Lesson 5: Evaluation Is the Hardest Problem

How do you know if your AI system is working well? For the financial system, metrics were clear: Sharpe ratio, win rate, drawdown. For content generation and art systems, evaluation is much harder. "Is this article good?" is a subjective question.

What worked for me:

  • Define specific, measurable quality dimensions (accuracy, readability, brand compliance)
  • Build automated scoring rubrics that measure each dimension independently
  • Calibrate automated scores against human judgment
  • Track quality metrics over time to catch degradation

Lesson 6: The Prototype-to-Production Gap Is Real

Getting a demo working takes a day. Getting it production-ready takes a month. The gap is filled with error handling, input validation, rate limiting, monitoring, logging, testing, documentation, and deployment infrastructure. Every project confirmed this ratio.

I now plan for this explicitly. When estimating project timelines, I allocate 20% for the core AI logic and 80% for everything else.

Lesson 7: Build Your Own Tools

The MCP server project was the most impactful thing I built. Not because it was technically complex, but because it multiplied my daily productivity. Every AI engineer should invest time building tools that automate their own workflow. The compound returns are enormous.

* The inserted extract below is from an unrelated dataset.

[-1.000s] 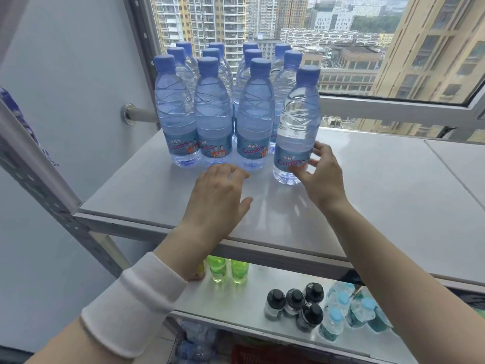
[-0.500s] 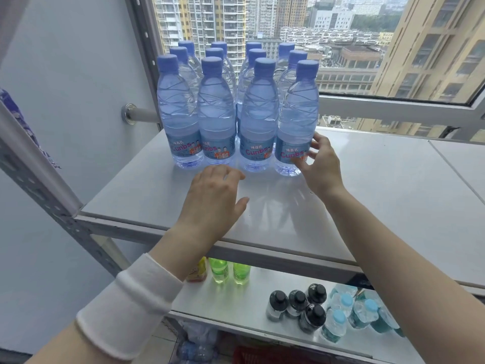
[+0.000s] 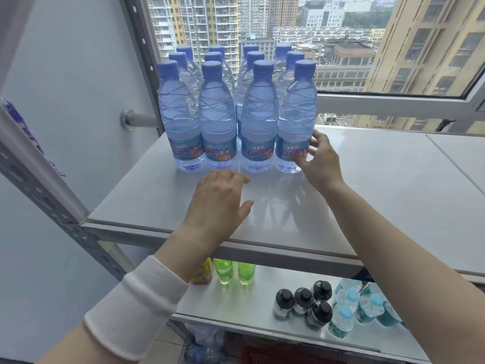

Lesson 8: Document Everything in Real-Time

Writing these blog posts was not just content marketing. It was forced documentation. Every time I wrote up a project, I discovered architectural decisions I had forgotten the reasoning for, edge cases I had not considered, and optimizations I wanted to revisit. Writing is thinking, and thinking about your systems makes them better.

Lesson 9: The Field Is Moving Fast, but Fundamentals Are Stable

Models change every few months. The fundamentals do not. Good software architecture, robust error handling, systematic testing, cost awareness, and clean code matter just as much in AI engineering as in any other discipline. The engineers who will thrive are not the ones chasing every new model release, but the ones who build reliable systems on solid foundations.

What Is Next

The next 12 months will focus on deeper specialization. I am particularly interested in advanced agentic workflows, real-time AI systems, and the emerging patterns around AI-native application architecture. The foundation is laid. Now it is time to build on it.

If you are considering a similar journey into AI engineering, my advice is simple: build things. Not tutorials, not courses, not toy examples. Real projects with real constraints. That is where the learning happens.